Scene with 18% v3.7-stable to v3.8 (master at ecad9eb) performance degrade.

Summary

The simple scene below is showing a much larger than normal 3.7 to 3.8 performance degrade (+18.4%) when no Anti-aliasing (AA) used and a more reasonable +3.4% degrade with relatively strong AA. Other scenes show the same non-AA to AA slowdown ratio (3-6 to 1), but at much less total slow down.
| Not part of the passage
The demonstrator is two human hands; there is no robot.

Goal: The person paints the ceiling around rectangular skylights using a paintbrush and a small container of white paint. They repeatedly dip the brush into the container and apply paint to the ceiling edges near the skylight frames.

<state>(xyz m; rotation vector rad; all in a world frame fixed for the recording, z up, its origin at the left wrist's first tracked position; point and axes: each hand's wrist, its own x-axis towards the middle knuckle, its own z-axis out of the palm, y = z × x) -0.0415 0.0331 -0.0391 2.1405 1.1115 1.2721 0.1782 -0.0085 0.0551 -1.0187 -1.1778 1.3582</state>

Note: I plan to dig further into this myself.

Environment

Ubuntu 16.04.... I'll edit with more if my later investigation warrants.

Steps to Reproduce

/usr/bin/time p370 -j -wt1 -fn -p -d +w1200 +h900 FS14.pov -a0.05 +am2 +r5

/usr/bin/time p380 -j -wt1 -fn -p -d -cc +w1200 +h900 FS14.pov -a0.05 +am2 +r5

Expected Behavior

Much less of a performance degrade.

Actual Behavior

Much slower than expected.

Scene

#declare testmat = material { texture {
      pigment {color <1,0,0> transmit 0.5}
}};

camera { location  <1.0, 2.0, -4.0>
   direction 1.5*z
   right     x*image_width/image_height
   look_at   <1.0, -0.2,  0.0>
   angle 30 }

light_source {<-10, 10, -5> color rgb <1, 1, 1>}

plane {y,-1 pigment{rgb <1,1,1>}}

union {
   sphere {<0.0,0,0>,0.5 material{testmat}}
   sphere {<0.1,0,0>,0.5 material{testmat}}
   sphere {<0.2,0,0>,0.5 material{testmat}}
   sphere {<0.3,0,0>,0.5 material{testmat}}
   sphere {<0.4,0,0>,0.5 material{testmat}}
   sphere {<0.5,0,0>,0.5 material{testmat}}
}

Trying a bit of investigation: valgrind --tool=callgrind --separate-threads=yes dmpovray -j -wt1 -fn -p -d -c +w1200 +h900 FS14.pov -a0.05 +am2 +r5 valgrind --tool=callgrind --separate-threads=yes dspovray -j -wt1 -fn -p -d -c +w1200 +h900 FS14.pov -a0.05 +am2 +r5

dmpovray is master in debug mode dspovray is stable in debug mode

track.txt

I just cannot find the reason so far. It seems to turn between pov::Trace::TraceRay, ComputeTextureColour, ComputeOneTextureColour, ComputeLightedTexture, ComputeRefraction and back to TraceRay

Thanks for taking a look. I'd not of thought to use valgrind - and I admit too, to not being sure I'm following all the track.txt output.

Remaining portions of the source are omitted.